Tiny paintings! These are the ooooonly ones left from nearly twenty that I made for sale at conventions this year. They’re all 2.5×3.5” (artist trading card size) watercolor originals.
Wouldn’t one of them look nice on your desk? For under $20? Yes. Yes is the answer. They’re in my Etsy store now!
Finishing the website and putting together a book pitch have delayed me for another week. But that’s okay, because it gives me the opportunity to make some long overdue fan-art for the best ever webcomic set in Ancient Rome: SPQR Blues by Klio!
Yessir, that’s Vesuvius in the background. The volcano is to SPQR Blues what werewolves are to Family Man: you never know when it’s going to kick in.

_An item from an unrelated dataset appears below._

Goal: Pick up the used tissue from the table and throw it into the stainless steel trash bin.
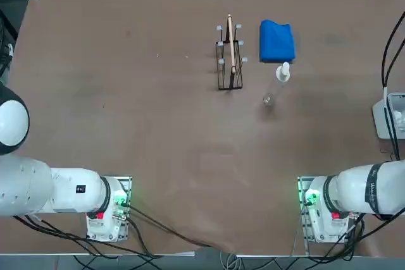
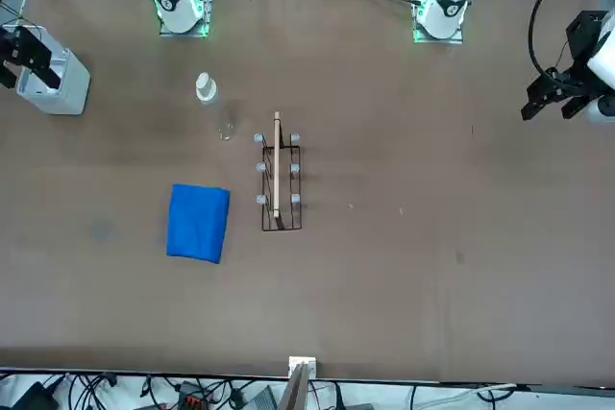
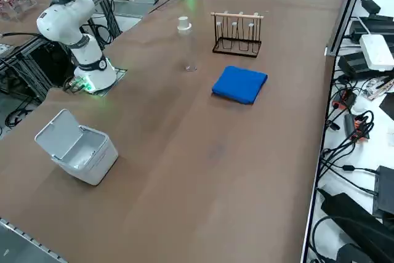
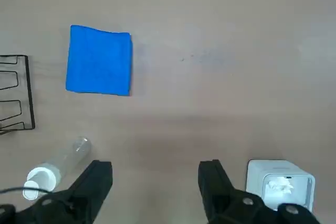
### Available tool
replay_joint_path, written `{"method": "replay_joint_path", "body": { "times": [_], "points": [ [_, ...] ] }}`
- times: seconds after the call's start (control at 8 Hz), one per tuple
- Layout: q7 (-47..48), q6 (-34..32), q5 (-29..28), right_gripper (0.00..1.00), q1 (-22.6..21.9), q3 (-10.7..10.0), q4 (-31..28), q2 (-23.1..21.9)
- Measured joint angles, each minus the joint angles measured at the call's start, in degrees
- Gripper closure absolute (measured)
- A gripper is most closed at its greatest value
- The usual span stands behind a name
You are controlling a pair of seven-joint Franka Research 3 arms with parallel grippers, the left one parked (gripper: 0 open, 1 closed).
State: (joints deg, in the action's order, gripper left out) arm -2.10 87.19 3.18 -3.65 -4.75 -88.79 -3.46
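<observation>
High above the bench (image 4: pixel 220 35), the right gripper (image 4: pixel 155 182) hangs with its fingers (image 4: pixel 97 179) spread wide and empty. In the wrist view, left to right: the brown wire rack (image 4: pixel 16 93), the clear bottle (image 4: pixel 55 166) lying on its side, the blue cloth (image 4: pixel 100 60), then the stainless steel trash bin (image 4: pixel 281 184) with its lid up. The used tissue (image 4: pixel 278 186) lies inside the bin, a white wad below its rim, so the throw looks done. Empty fingers held apart well above everything suit an arm with nothing left to carry.
</observation>
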Motion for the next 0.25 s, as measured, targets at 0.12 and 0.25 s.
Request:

SPQR Blues, beyond being a great ensemble soap opera, is also one of those rare works of historical fiction that make the time and place it depicts feel both cozily familiar…and completely foreign.
Klio’s delicate and conservative linework can be consumed in large doses with no dangerous side effects, and the obstacles and heartbreaks of daily life in a complicated society make for very tasty reading as well.

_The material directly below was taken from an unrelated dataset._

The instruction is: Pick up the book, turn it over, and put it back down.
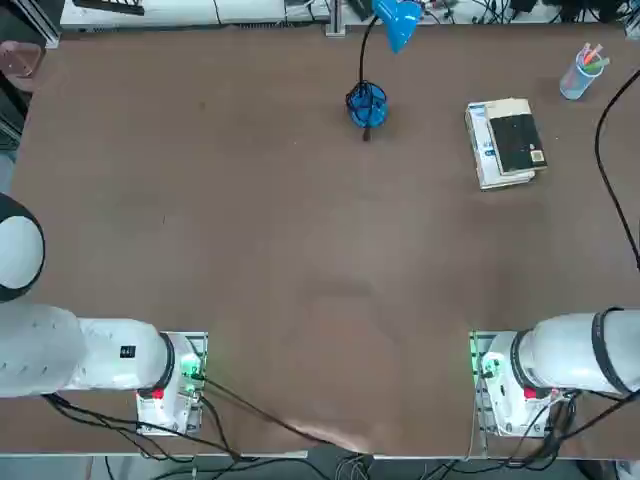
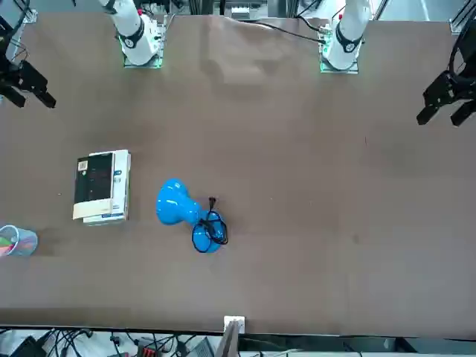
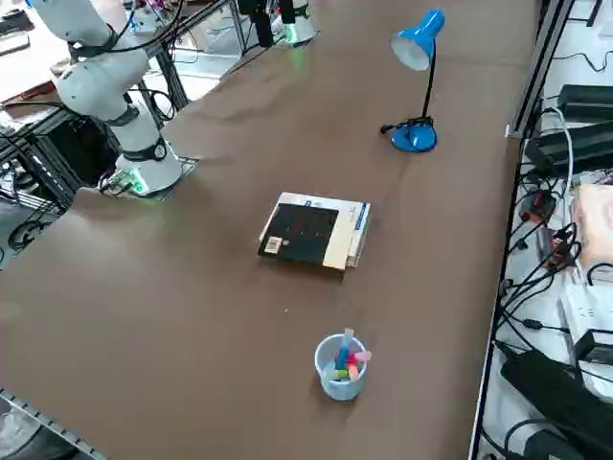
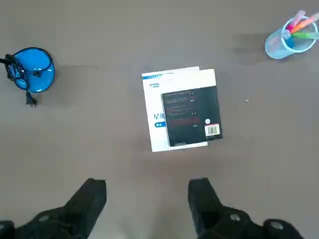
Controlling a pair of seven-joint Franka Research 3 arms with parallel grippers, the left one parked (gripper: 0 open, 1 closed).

There’s an immense archive available for your reading pleasure, so shoo! Go read!
I’ve realized lately that I haven’t been drawing much outside of comics and freelance work. To heck with that! If you’re going to draw for a living you need to find ways to preserve the joy, experimentation, and spontaneity inherent to the act.
At the same time, if you’re a goal-focused person like me, it’s hard to just sit down with blank paper and goof off for an hour (unless you’re on hold with tech support).
So once a week I’m going to try to doodle a character from somebody else’s work, starting with comics and maybe later branching out into prose fiction. Perhaps this can also serve as a sort of Recommended Reading list.
This week: Bottle Woman, from Order of Tales by Evan Dahm (of Rice Boy fame). Watercolor, oil pencil, colerase pencil.
What a wonderful character design! That stopper head is just brilliant, and the simplicity of her features belies a complicated and moody character. (the same could be said for Evan’s art overall!) I don’t think she’s actually green, or that her contents are blue, but it was the palette that seemed like fun.
I picked up Order of Tales at SPX on a personal mandate to Read New Things, and I can wholeheartedly recommend it as strange and absorbing. It’s rare to pick up a story that’s so immediately distinctive. A lot of people doing fantasy comics can spend a million years designing political systems and special ceremonial corsetry and researching weather patterns in an attempt to create a world so dense and realistic that a reader can immerse themselves in it, but Evan manages to suck you in with just a few brush strokes.